- **EXERCISE DIRECTIONS**: Your task is to output the listing word for word, with pictures excluded.

- **INFORMATION SUPPLIED**:
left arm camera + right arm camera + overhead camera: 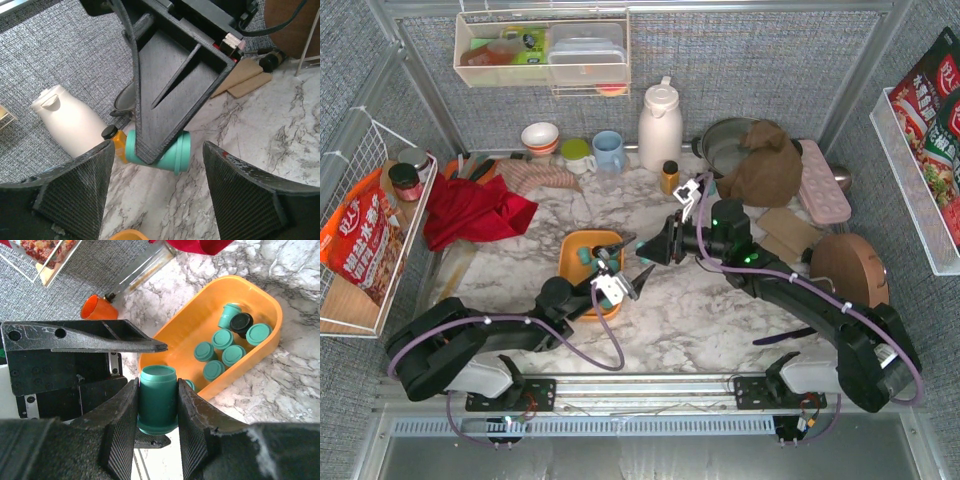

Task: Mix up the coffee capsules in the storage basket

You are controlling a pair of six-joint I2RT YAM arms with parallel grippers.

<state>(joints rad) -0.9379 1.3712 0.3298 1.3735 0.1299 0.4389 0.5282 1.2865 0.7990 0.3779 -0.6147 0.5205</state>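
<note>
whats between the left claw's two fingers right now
A teal capsule pinched in the right claw, hanging in the gap of the open left claw. The left wrist view shows it; neither left finger touches it.

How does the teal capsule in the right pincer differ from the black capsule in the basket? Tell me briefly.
Colour: the held capsule is teal, while the black capsule is black. Place: the held capsule is pinched aloft between the fingers of the right pincer; the black capsule lies in the orange basket among loose teal capsules. Both are small round pods.
</note>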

- **SOLUTION**:
left arm camera + right arm camera + overhead camera: 

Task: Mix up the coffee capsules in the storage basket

You are controlling a pair of six-joint I2RT YAM arms with parallel grippers.

<state>(joints rad) -0.9379 1.3712 0.3298 1.3735 0.1299 0.4389 0.5282 1.2865 0.7990 0.3779 -0.6147 0.5205</state>
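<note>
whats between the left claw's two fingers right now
A teal capsule pinched in the right claw, hanging in the gap of the open left claw. The left wrist view shows it; neither left finger touches it.

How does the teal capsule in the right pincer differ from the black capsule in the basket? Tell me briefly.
Colour: the held capsule is teal, while the black capsule is black. Place: the held capsule is pinched aloft between the fingers of the right pincer; the black capsule lies in the orange basket among loose teal capsules. Both are small round pods.
</note>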

The given output is the complete response.